Kettl noted that Project 2025, a policy blueprint prepared largely by former Trump aides, proposes making the IRS deputy commissioner in charge of enforcement, now a civil servant, into a presidential appointee. Trump has claimed he knows nothing about the report, although its lead author says he briefed the former president on its contents.
Even specialized agencies like the Food and Drug Administration would be vulnerable to the pressures created by Schedule F, Kettl warned.
What happens to scientists and policymakers at the FDA and other health agencies if Trump installs Kennedy and the anti-vaccine crusader pushes his lifelong agenda?
“Anyone who touches policy, or whose behavior seems to conflict with RFK [Jr.]’s policy positions, could be replaced. That certainly would apply to FDA’s role in approving vaccines,” Kettl said. “The potential for a massive shift is enormous. Will I be able to get a flu shot?”
Kennedy has said he’d like to change the focus of NIH, the world’s largest public funder of medical research, toward his favorite cause of chronic diseases like obesity and diabetes. “We’re going to give infectious disease a break for about eight years,” he said last year.
The Justice Department’s prosecutors have long prized a high degree of independence from political pressures. But Trump has said he wants the department to be “completely overhauled” and purged of anyone who participated in investigations of his past conduct.
“Since the Nixon administration, the department has made a commitment to pursue justice in a fair and evenhanded way, without political interference,” said Donald B. Ayer, who was the department’s second-ranking official under President George H.W. Bush. “But that commitment is a norm, not a law.”
“If you have a bad actor who wants to violate the rules, he can violate the rules,” he said.
Stripping career lawyers of civil service protections, he added, “could have a chilling effect on their willingness to give candid legal advice.” If those lawyers resign or are fired, he added, there may be no one left to object to Trump’s campaign of legal retribution. “Who’s going to stop him?” Ayer asked.

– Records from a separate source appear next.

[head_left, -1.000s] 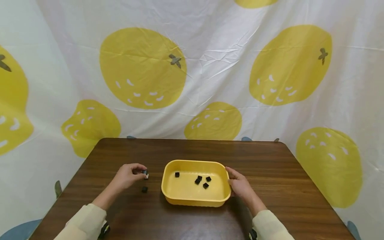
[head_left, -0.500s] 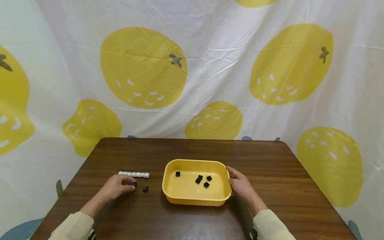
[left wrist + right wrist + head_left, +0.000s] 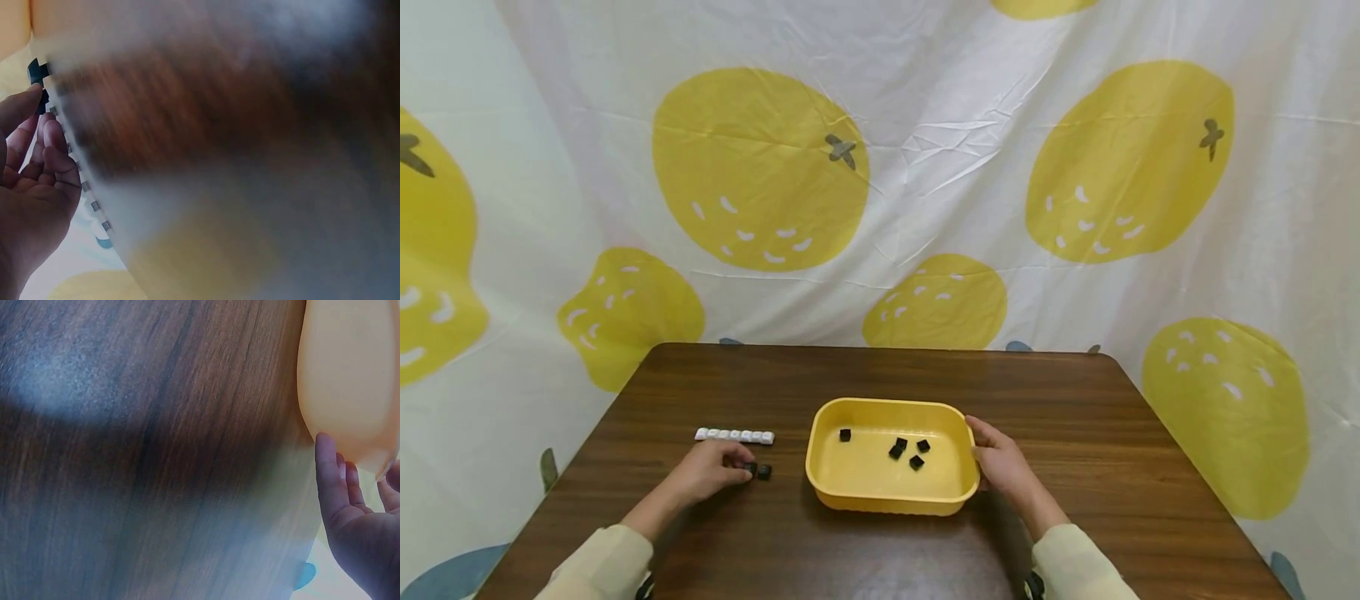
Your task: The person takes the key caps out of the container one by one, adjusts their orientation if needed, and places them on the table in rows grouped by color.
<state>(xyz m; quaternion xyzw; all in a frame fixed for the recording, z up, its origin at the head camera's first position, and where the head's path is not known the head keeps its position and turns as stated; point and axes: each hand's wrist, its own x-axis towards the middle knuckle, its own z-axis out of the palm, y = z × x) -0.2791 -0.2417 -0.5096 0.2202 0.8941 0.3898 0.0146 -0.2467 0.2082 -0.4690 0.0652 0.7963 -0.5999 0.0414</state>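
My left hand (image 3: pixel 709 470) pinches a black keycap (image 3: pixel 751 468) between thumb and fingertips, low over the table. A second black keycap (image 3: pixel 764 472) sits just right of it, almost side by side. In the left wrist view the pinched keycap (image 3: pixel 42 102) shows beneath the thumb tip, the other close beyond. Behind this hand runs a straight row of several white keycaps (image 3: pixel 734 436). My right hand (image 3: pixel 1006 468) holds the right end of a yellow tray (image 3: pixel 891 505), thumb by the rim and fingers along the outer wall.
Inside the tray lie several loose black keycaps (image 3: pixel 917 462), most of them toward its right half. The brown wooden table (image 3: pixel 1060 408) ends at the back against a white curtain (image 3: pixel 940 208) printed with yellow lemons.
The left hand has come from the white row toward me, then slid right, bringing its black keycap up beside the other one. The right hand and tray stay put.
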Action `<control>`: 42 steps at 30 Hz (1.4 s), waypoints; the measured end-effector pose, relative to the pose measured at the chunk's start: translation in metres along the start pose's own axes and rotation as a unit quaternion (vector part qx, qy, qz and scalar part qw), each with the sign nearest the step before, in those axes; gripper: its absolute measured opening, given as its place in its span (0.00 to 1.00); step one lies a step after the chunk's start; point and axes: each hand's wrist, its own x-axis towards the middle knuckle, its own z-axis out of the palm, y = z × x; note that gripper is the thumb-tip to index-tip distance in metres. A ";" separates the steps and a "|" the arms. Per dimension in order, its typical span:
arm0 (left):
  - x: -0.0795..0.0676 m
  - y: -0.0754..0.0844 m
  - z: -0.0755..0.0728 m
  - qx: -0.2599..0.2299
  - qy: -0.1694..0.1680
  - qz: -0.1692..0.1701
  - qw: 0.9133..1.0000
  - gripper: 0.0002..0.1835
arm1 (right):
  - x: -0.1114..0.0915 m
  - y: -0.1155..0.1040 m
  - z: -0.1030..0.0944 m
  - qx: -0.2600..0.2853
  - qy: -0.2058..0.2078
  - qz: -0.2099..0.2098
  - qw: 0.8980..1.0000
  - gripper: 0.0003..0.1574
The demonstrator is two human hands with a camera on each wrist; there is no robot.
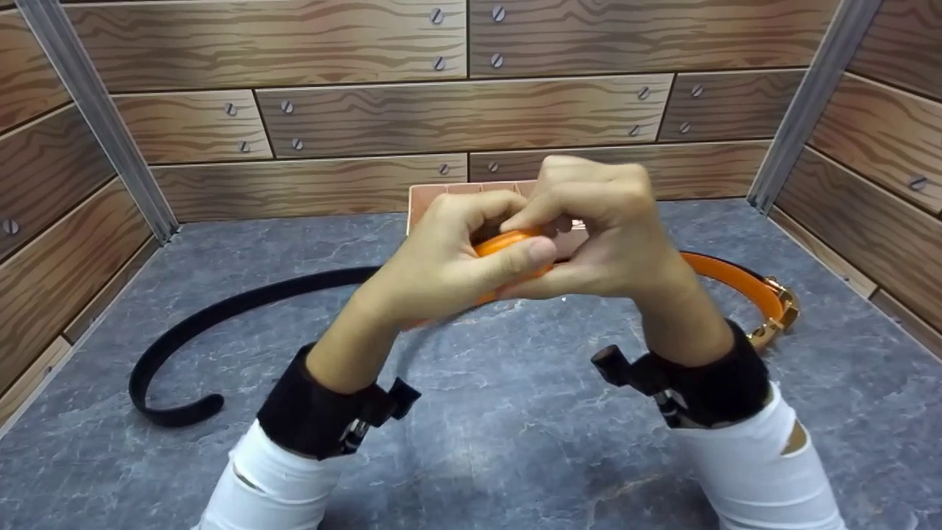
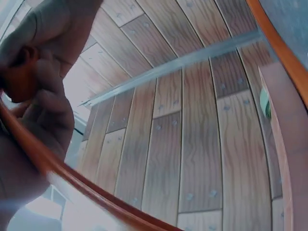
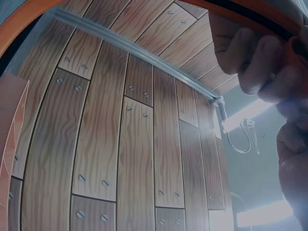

In Trump’s previous term, several of his top aides believed it was their duty to slow the president down when he proposed actions they considered illegal or unwise — such as his demand that the IRS audit his enemies, his suggestion that Army troops shoot unarmed demonstrators, or his frequent demands to pull the United States out of the North Atlantic Treaty Organization.
Trump later denounced those aides as “RINOs,” Republicans in name only, and promised to appoint true loyalists in a second term. There will be no moderating influences this time.
Combine that with Trump’s plan to end civil service protections, making internal dissent a firing offense, and you have a recipe for unrestrained one-man rule.